■ EXERCISE DESCRIPTION ■
Please write out the listing beneath this sentence exactly, from its first line to the line with "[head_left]", and stop there.

=== Begin Enclosure ===

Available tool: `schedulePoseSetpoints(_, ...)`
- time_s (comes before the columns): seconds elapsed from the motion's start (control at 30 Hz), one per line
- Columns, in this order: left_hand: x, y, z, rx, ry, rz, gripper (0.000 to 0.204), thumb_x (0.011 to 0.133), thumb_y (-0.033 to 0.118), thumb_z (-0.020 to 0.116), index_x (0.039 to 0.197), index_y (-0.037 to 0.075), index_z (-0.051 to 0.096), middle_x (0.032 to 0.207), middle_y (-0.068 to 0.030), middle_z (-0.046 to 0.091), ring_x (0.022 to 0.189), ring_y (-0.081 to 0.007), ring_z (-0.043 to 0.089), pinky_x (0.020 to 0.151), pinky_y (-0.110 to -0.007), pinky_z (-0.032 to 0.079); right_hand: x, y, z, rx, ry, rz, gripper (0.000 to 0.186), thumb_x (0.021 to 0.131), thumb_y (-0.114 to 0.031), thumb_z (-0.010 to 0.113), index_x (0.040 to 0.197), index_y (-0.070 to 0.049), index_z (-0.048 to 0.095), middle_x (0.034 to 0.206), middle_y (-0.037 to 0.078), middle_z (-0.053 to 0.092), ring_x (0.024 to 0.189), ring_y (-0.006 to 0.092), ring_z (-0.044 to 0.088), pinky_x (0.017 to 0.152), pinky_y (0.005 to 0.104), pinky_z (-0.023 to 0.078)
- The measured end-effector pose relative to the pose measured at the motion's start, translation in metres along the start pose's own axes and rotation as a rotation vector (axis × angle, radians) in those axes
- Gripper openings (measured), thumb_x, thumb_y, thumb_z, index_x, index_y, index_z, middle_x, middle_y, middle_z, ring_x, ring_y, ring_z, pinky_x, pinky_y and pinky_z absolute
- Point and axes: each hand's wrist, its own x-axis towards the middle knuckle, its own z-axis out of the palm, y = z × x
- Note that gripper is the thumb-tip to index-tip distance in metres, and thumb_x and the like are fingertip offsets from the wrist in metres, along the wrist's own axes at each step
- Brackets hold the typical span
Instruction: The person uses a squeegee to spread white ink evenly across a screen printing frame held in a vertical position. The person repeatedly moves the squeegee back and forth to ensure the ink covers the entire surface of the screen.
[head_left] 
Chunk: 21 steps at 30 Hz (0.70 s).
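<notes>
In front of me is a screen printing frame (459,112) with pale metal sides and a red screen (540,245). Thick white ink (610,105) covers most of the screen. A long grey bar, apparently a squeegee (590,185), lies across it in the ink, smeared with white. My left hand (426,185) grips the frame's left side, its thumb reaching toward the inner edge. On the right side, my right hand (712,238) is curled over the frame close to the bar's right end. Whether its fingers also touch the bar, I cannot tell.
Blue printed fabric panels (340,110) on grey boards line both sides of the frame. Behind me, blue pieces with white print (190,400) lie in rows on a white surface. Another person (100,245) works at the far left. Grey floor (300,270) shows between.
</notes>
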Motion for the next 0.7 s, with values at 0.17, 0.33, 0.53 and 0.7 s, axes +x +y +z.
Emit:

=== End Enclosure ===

■ TASK RESPONSE ■
Available tool: `schedulePoseSetpoints(_, ...)`
- time_s (comes before the columns): seconds elapsed from the motion's start (control at 30 Hz), one per line
- Columns, in this order: left_hand: x, y, z, rx, ry, rz, gripper (0.000 to 0.204), thumb_x (0.011 to 0.133), thumb_y (-0.033 to 0.118), thumb_z (-0.020 to 0.116), index_x (0.039 to 0.197), index_y (-0.037 to 0.075), index_z (-0.051 to 0.096), middle_x (0.032 to 0.207), middle_y (-0.068 to 0.030), middle_z (-0.046 to 0.091), ring_x (0.022 to 0.189), ring_y (-0.081 to 0.007), ring_z (-0.043 to 0.089), pinky_x (0.020 to 0.151), pinky_y (-0.110 to -0.007), pinky_z (-0.032 to 0.079); right_hand: x, y, z, rx, ry, rz, gripper (0.000 to 0.186), thumb_x (0.021 to 0.131), thumb_y (-0.114 to 0.031), thumb_z (-0.010 to 0.113), index_x (0.040 to 0.197), index_y (-0.070 to 0.049), index_z (-0.048 to 0.095), middle_x (0.034 to 0.206), middle_y (-0.037 to 0.078), middle_z (-0.053 to 0.092), ring_x (0.024 to 0.189), ring_y (-0.006 to 0.092), ring_z (-0.044 to 0.088), pinky_x (0.017 to 0.152), pinky_y (0.005 to 0.104), pinky_z (-0.023 to 0.078)
- The measured end-effector pose relative to the pose measured at the motion's start, translation in metres along the start pose's own axes and rotation as a rotation vector (axis × angle, radians) in those axes
- Gripper openings (measured), thumb_x, thumb_y, thumb_z, index_x, index_y, index_z, middle_x, middle_y, middle_z, ring_x, ring_y, ring_z, pinky_x, pinky_y and pinky_z absolute
- Point and axes: each hand's wrist, its own x-axis towards the middle knuckle, its own z-axis out of the palm, y = z × x
- Note that gripper is the thumb-tip to index-tip distance in metres, and thumb_x and the like are fingertip offsets from the wrist in metres, along the wrist's own axes at each step
- Brackets hold the typical span
Instruction: The person uses a squeegee to spread white ink evenly across a screen printing frame held in a vertical position. The person repeatedly moves the squeegee back and forth to ensure the ink covers the entire surface of the screen.
[head_left] 

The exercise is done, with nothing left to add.